* _GOAL OF THE EXERCISE_:
Please count the lines of the data that contain "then" and state only the total.

* _Data entries_:
BEGIN
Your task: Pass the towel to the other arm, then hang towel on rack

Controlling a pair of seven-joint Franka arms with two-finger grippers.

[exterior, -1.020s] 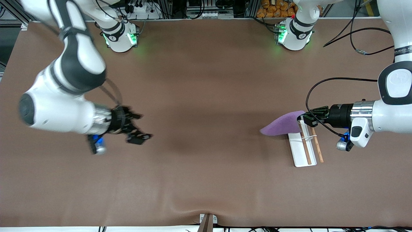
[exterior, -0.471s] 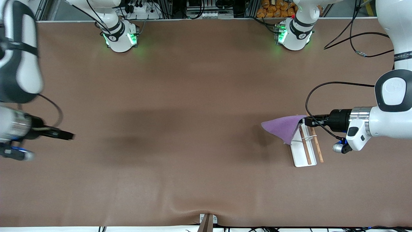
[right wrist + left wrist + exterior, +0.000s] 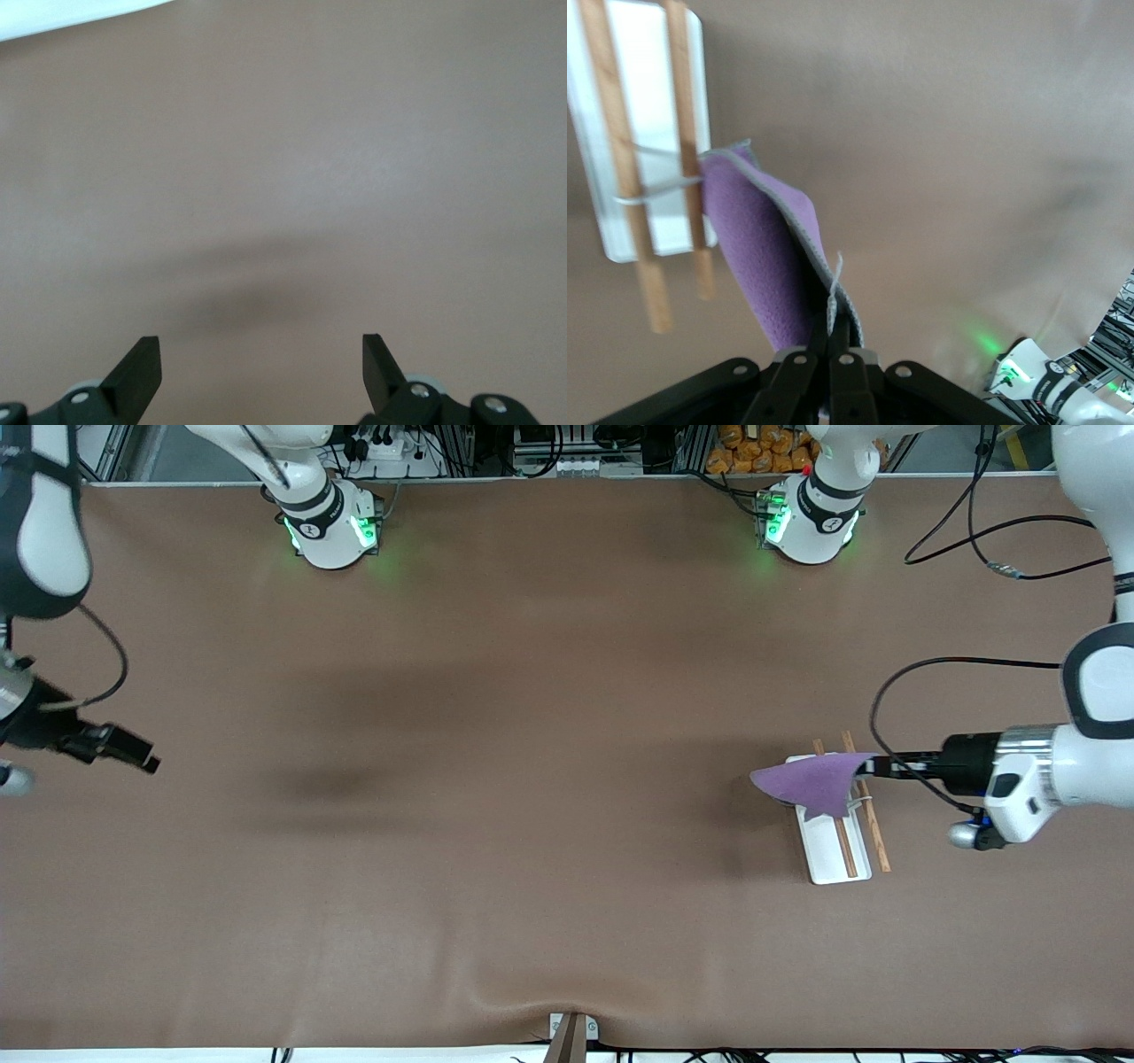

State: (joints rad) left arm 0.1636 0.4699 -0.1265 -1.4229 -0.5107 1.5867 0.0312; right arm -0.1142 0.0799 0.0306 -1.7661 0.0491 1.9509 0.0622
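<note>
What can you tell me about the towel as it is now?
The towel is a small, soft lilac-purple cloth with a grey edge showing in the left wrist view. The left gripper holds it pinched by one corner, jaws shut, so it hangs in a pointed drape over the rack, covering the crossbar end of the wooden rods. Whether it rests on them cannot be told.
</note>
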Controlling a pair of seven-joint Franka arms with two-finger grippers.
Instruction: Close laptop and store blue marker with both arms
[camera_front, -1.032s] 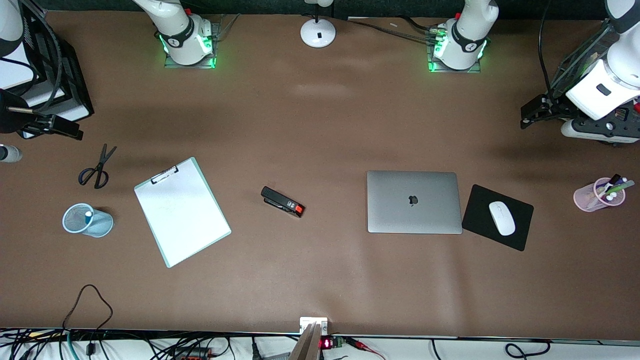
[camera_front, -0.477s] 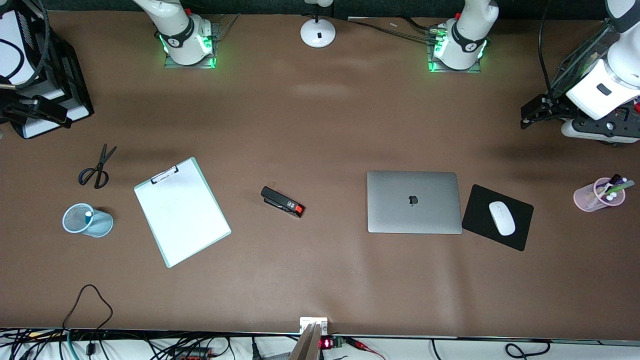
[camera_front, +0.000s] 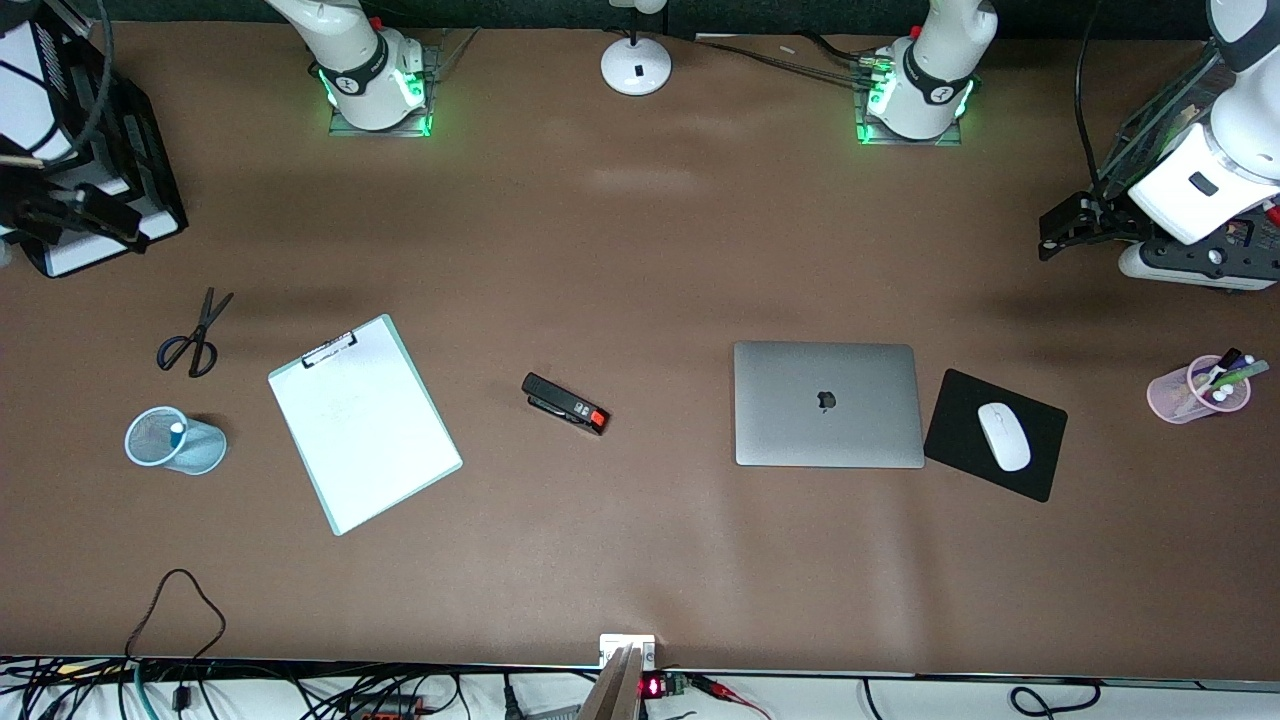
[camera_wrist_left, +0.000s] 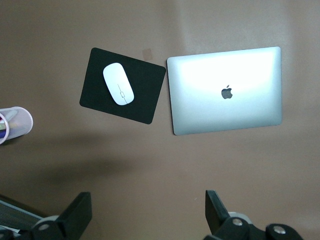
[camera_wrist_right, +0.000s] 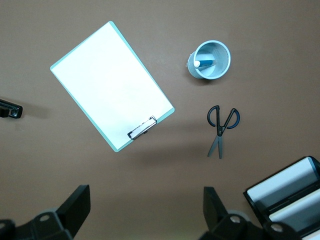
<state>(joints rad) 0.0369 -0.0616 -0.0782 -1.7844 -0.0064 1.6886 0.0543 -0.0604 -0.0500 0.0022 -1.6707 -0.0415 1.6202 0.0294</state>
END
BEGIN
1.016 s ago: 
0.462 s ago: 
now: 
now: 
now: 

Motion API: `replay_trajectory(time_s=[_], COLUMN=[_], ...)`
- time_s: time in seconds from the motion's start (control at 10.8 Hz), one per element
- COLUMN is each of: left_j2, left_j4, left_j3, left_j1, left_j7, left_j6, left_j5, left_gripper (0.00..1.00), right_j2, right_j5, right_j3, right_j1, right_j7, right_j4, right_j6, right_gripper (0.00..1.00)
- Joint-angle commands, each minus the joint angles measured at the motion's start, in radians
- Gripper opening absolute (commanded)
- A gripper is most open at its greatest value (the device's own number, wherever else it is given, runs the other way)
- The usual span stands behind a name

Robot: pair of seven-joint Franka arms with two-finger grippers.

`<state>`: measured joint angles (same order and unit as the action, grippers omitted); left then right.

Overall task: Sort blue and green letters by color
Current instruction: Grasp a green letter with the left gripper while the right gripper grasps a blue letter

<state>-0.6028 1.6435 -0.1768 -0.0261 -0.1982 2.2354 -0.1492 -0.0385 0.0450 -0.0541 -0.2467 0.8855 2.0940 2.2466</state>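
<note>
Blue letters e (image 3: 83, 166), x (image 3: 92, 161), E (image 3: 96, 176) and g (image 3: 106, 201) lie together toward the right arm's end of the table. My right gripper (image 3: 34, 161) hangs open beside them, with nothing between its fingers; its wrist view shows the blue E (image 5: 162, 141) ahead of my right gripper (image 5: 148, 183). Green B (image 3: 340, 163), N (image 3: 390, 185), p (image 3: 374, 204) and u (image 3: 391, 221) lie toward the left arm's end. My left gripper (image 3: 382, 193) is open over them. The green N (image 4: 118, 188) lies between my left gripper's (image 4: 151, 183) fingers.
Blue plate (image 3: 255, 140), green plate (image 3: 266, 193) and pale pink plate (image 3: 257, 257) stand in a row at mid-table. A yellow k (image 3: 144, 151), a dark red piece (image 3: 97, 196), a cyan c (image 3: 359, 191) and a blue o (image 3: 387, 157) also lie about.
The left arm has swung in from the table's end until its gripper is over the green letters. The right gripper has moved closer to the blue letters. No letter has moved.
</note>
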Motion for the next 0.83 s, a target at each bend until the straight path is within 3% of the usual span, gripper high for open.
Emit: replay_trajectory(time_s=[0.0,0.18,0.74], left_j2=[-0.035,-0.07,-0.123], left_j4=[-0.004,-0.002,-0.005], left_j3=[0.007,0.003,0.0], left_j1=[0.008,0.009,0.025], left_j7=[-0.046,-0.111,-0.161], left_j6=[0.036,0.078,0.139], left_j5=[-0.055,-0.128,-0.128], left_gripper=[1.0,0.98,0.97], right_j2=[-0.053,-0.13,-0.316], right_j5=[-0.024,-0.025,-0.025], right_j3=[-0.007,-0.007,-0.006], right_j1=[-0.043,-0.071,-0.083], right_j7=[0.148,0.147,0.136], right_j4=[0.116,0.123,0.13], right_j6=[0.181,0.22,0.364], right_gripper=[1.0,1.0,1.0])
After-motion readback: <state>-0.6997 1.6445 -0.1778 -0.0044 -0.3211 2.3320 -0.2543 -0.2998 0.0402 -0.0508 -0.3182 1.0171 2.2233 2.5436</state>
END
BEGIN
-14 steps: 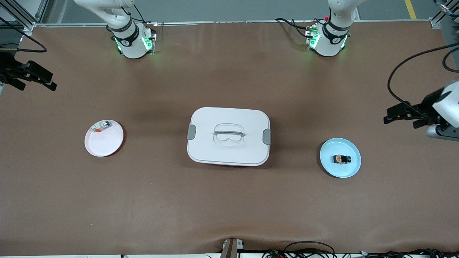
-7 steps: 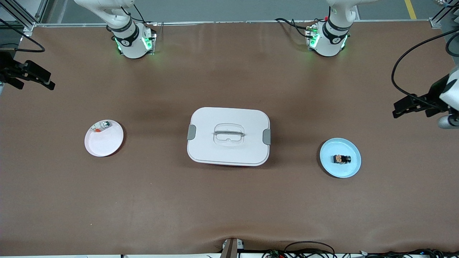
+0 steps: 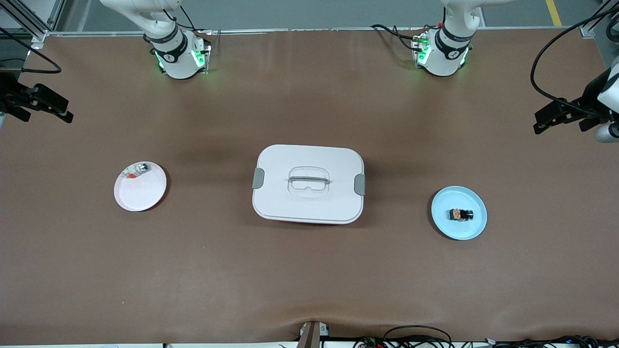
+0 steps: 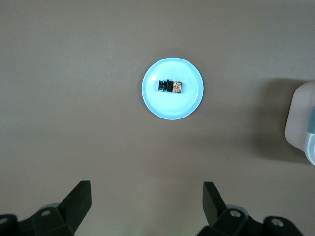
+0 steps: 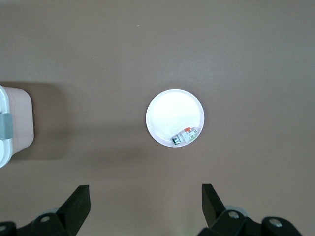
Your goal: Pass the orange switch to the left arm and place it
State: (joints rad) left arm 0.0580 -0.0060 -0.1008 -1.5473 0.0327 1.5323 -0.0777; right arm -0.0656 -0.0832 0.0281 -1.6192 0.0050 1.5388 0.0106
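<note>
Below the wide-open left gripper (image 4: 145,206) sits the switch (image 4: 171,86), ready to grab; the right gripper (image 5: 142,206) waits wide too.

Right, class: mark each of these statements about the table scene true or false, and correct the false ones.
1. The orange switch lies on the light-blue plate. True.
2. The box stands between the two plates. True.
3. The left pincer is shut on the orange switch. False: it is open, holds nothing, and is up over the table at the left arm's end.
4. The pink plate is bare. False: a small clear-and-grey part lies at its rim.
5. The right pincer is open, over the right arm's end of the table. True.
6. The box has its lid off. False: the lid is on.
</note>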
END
* _OUTPUT_:
2